Despite its popularity worldwide, the basic features of meditation, like definition and identification of meditation-state continue to be elusive and a consensus on these fundamental issues is yet to be reached. Although, an operational definition has been presented recently [1], the attainment of a true meditation-state remains controversial and its identification on scientific grounds continues to be not only challenging and deceptive, but is further confounded by finding meditators in sleep during the process of meditation (as assessed by EEG recording and reported by some researchers) [2-3]. This has led to many practitioners claiming to attain the meditation-state, but such subjective claims could be dubious and unacceptable on scientific grounds. Trainers or educators of meditation also may find themselves helpless in objective determination of attainment of the meditation-state in their subjects unambiguously.
Meditation is recognized as a definite state of mind apart from the other three states i.e. wake, sleep and hypnosis and therefore, its identification needs to be clearly defined. This brief paper attempts to demonstrate the scientific means of identifying the attainment of meditation-state.

Neural correlates of meditation

Meditation is associated with release of several neurochemicals especially glutamate, dopamine, opioids and serotonin [4]. However, identifying the attainment of meditation-state by the continuous monitoring of their levels in meditators during its practice may not be feasible especially in keeping with the possibility of mis-interpretation of their levels, which can fluctuate widely under several influences, both external and internal.
Meditation is generally viewed as a state of mind with pure, uncontaminated and unrestricted free flow of thoughts, which are also believed to occur during automatic reflex activities like bathing and dressing. This state of free flow of thoughts has been found to correspond with diffuse or generalized theta activity in the EEG. It is during this period that many ideas have been generated and complex problems solved; ‘Eureka’ exclamation by Archimedes while bathing in a tub of water is a well-known unforgettable example on arrival at a solution.
Meditation is associated with silencing of previously active brain areas and activation of pacified areas, thus creating a widespread cortical area of a general-state activation. During meditation, researchers have observed diffuse theta-bursts, during which the practitioners experience peace, calmness and pleasure [5-6]. Mystic, divine and spiritual experiences are also claimed and believed to occur during this state.
The ecstatic feelings or experiences set up strong motivations and desires for continued meditational practice. Increased theta power in EEG spectrum has also been found to correlate with increased endogenous dopamine release [7], which plays a crucial role in reward motivations and drives.
Neuroimaging techniques like functional magnetic resonance imaging (fMRI) to study brain areas of activation do not offer a convenient mode of investigation mainly on account of disturbance and distraction caused during meditation. EEG recording is a valuable and reliable tool to detect the theta spectrum and its cortical distribution and therefore, it is recommended that this simple non-invasive neuro-technique may be utilized as a reliable scientific means in identifying the attainment of the meditation-state.

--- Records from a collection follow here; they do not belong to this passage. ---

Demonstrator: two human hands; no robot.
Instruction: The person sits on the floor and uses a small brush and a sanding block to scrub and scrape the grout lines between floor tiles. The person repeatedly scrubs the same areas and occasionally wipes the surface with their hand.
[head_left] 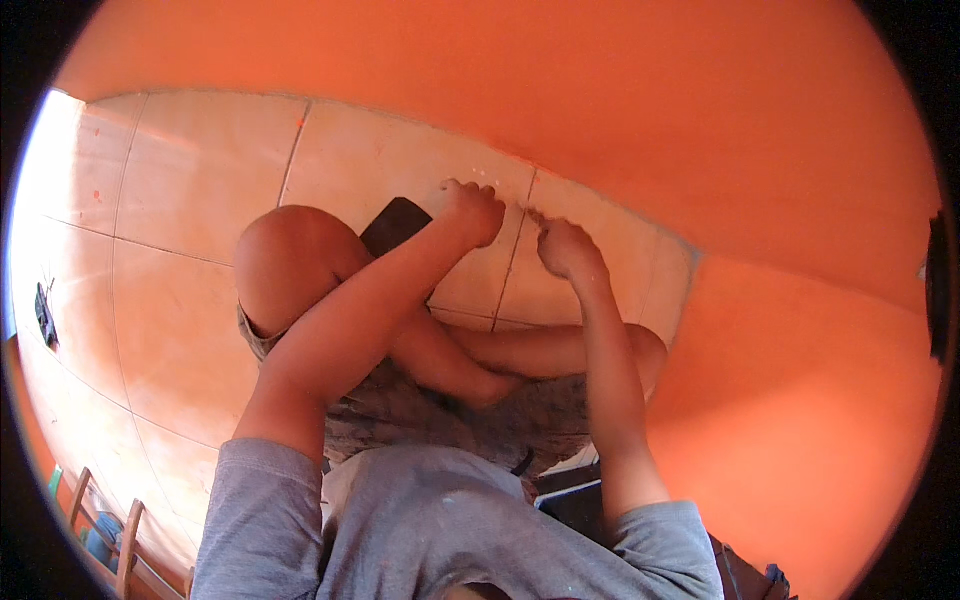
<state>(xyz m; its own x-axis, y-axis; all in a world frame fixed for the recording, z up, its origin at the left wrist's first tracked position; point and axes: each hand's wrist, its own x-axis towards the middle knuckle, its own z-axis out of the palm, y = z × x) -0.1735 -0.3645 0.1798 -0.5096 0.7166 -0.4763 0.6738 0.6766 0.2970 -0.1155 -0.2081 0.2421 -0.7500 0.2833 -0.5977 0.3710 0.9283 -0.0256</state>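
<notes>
My left hand (474, 212) is closed, its fingers curled, low over the floor tiles. Whatever it may hold is hidden. Small white specks (485, 175) lie on the tile just beyond it. To its right, my right hand (571, 250) is also closed, the two hands apart. A small dark brown streak (540, 216) shows right at its fingertips; whether it is a held thing or dirt on the tile I cannot make out. Left of my left hand, a dark flat rectangular object (396, 226) lies partly behind my forearm and knee.
I sit cross-legged on pale tiles (200, 170). An orange wall (620, 90) rises close beyond my hands, and another orange wall (800, 400) stands at the right. A wooden chair-like frame (128, 550) is at the lower left. A small dark object (46, 315) lies far left.
</notes>
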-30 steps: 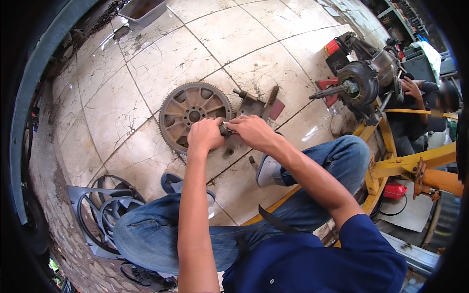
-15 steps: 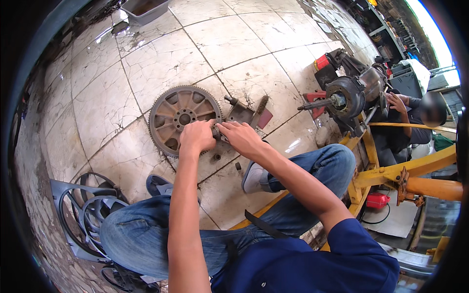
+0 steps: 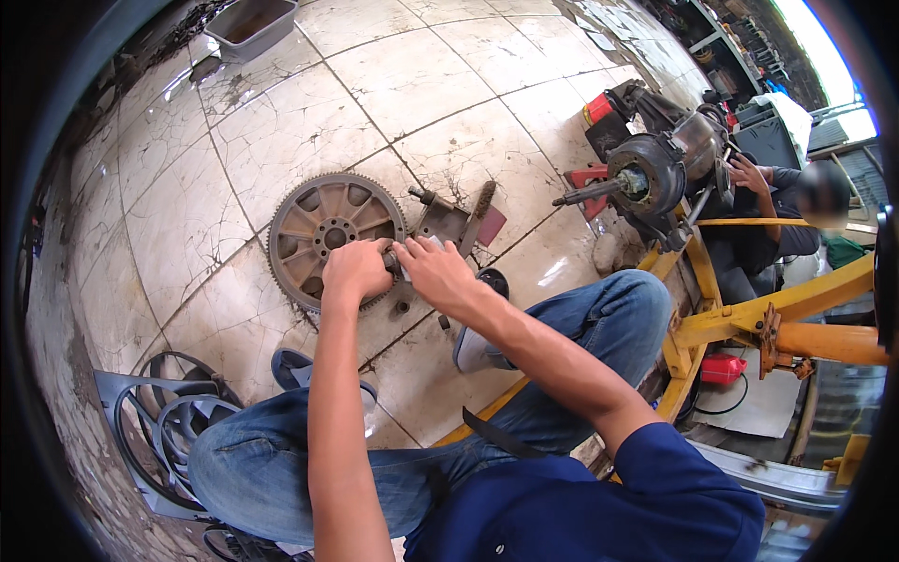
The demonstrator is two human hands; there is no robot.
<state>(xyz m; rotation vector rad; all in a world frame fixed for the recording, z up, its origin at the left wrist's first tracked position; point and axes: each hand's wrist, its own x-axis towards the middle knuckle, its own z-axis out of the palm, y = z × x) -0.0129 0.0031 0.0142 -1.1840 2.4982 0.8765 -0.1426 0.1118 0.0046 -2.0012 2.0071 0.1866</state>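
Note:
My left hand (image 3: 359, 269) is closed round a small dark cylindrical metal part (image 3: 390, 263), gripping it above the near right edge of the flywheel. My right hand (image 3: 438, 273) meets it from the other side, fingers bent against the same part; a pale bit shows between the hands, too small to name. The big toothed flywheel (image 3: 302, 245), rusty brown inside, lies flat on the floor just beyond my left hand. Past my right fingers rest a box-shaped metal part (image 3: 442, 223), a brush with a worn dark head (image 3: 481, 208) and a maroon sheet (image 3: 493, 227).
Small dark metal pieces (image 3: 402, 306) lie on the tiles (image 3: 412, 361) near my feet. A grey tub (image 3: 251, 33) stands far left, fan shrouds (image 3: 178, 412) beside my left knee. At right are an axle assembly (image 3: 646, 178), a yellow frame (image 3: 787, 302) and another person (image 3: 796, 201).
The view has shifted slightly, so the floor things sit further left. Both hands stay together on the small metal part, with the right fingers slightly rearranged.

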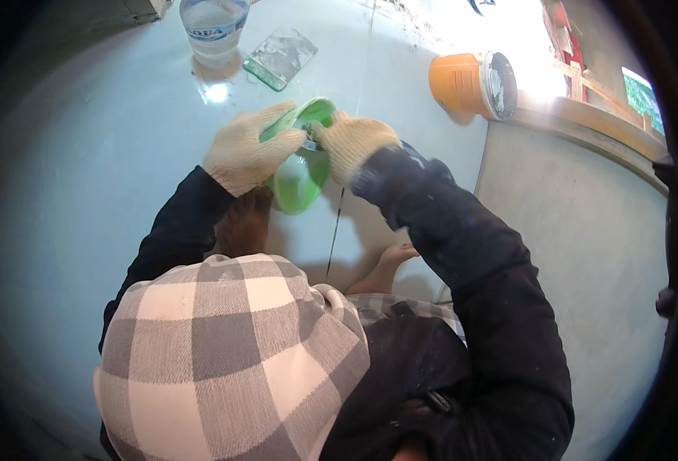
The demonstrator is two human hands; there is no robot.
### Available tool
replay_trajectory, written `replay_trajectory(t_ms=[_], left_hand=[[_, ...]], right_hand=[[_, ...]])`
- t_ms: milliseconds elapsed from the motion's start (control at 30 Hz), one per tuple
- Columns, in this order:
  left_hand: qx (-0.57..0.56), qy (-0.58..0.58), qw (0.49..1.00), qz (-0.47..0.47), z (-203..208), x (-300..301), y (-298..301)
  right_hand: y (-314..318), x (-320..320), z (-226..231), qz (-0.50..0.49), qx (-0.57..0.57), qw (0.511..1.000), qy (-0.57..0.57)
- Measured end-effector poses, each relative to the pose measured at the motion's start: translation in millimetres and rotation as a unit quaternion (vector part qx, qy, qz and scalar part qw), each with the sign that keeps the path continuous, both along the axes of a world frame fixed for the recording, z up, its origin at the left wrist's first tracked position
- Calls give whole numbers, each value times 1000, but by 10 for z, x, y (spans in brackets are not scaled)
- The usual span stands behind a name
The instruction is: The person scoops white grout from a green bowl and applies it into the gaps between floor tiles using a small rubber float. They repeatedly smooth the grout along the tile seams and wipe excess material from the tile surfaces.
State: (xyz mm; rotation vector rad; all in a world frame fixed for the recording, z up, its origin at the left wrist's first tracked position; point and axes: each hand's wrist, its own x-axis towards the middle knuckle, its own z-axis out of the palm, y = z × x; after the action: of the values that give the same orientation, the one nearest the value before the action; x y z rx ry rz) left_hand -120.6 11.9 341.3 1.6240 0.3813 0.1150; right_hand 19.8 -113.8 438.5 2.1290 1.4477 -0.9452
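Both my hands wear cream knitted gloves and meet in front of me, above the floor. My left hand [254, 150] grips the left side of a glossy green curved object [298, 188], its thumb lying across the middle. The object has a rounded upper part and an oval lower part; its exact kind I cannot make out. Against its right side, my right hand [354, 144] is closed, fingertips at the middle. Between the hands is a small bluish-grey piece [312, 145], mostly hidden by the fingers.
A clear plastic bottle [214, 34] with a blue label stands far left. Beside it lies a flat green-edged rectangular piece [281, 58] with grey smears. An orange bucket [456, 83] lies on its side far right, near a raised edge [585, 138]. My bare feet are below.
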Motion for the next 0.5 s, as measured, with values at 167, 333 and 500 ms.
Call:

[1] Jaseja H. Definition of meditation: Seeking a consensus. Med Hypotheses 2009 Apr;72(4):483.
[2] Pagano RR, Milrose R, Stivers RM, Warrenburg S. Science 1976;191(23):308.
[3] Younger J, Adriance W, Berger RJ. Sleep during transcendental meditation. Percept Motor Skill 1976;40:953–4.
[4] Newberg AB, Iverson J. The neural basis of the complex mental task of meditation:neuro-transmitter and neurochemical considerations. Med Hypotheses 2003;61:282– 91.
[5] Pacia SV, Ebersole JS. Intracranial substrates of scalp ictal patterns from temporal lobe foci. Epilepsia 1997;38(6): 642–54.
[6] Jaseja H. Meditation potentially capable of increasing susceptibility to epilepsy – a follow-up hypothesis. Med Hypotheses 2006;66(5):925-8.
[7] Hahm BJ, Kwon JS, Rhi BY. Electroencephalographic changes induced by meditation: spectral and visual analysis. J Korean Neuropsychiatr Assoc 1997;36:1125–37 [in Korean].